▸ Problem to work on:
The response should be the lines of the data, starting at the first and ending at the one that contains "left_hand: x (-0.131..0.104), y", copied without change.
Collected data Block Start
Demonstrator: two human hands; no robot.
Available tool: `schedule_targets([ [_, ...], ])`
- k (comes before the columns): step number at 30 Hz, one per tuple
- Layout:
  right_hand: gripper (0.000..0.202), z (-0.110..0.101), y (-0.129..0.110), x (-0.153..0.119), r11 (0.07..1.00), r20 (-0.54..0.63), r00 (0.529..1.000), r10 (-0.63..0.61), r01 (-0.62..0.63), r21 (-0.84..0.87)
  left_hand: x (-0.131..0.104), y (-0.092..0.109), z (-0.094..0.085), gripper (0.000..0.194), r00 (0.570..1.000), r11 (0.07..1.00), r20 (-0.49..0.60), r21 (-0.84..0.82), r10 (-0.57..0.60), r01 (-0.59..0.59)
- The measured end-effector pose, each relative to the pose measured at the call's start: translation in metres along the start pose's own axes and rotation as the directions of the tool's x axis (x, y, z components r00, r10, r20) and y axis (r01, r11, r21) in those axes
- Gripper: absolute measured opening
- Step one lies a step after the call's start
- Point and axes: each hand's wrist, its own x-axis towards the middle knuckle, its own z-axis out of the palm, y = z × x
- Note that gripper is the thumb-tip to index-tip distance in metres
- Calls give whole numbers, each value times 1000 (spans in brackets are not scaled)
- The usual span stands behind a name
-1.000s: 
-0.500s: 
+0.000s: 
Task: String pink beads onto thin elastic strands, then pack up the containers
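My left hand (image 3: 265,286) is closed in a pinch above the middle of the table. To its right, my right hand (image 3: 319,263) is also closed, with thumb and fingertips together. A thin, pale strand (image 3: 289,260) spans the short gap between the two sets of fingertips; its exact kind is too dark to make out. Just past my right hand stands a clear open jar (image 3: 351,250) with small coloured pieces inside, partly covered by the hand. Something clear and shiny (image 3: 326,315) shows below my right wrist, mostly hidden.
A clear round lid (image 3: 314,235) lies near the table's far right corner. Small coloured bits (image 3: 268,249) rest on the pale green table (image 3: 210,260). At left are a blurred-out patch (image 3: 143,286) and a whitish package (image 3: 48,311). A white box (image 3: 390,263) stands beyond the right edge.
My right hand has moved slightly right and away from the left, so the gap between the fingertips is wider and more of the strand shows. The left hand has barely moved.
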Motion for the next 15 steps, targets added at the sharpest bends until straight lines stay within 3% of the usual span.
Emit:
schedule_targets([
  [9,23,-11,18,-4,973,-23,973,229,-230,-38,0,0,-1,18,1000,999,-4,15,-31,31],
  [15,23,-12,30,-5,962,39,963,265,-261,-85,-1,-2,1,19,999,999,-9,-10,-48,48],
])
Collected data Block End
▸ Response to this exercise:
Demonstrator: two human hands; no robot.
Available tool: `schedule_targets([ [_, ...], ])`
- k (comes before the columns): step number at 30 Hz, one per tuple
- Layout:
  right_hand: gripper (0.000..0.202), z (-0.110..0.101), y (-0.129..0.110), x (-0.153..0.119), r11 (0.07..1.00), r20 (-0.54..0.63), r00 (0.529..1.000), r10 (-0.63..0.61), r01 (-0.62..0.63), r21 (-0.84..0.87)
  left_hand: x (-0.131..0.104), y (-0.092..0.109), z (-0.094..0.085), gripper (0.000..0.194), r00 (0.570..1.000), r11 (0.07..1.00), r20 (-0.49..0.60), r21 (-0.84..0.82), r10 (-0.57..0.60), r01 (-0.59..0.59)

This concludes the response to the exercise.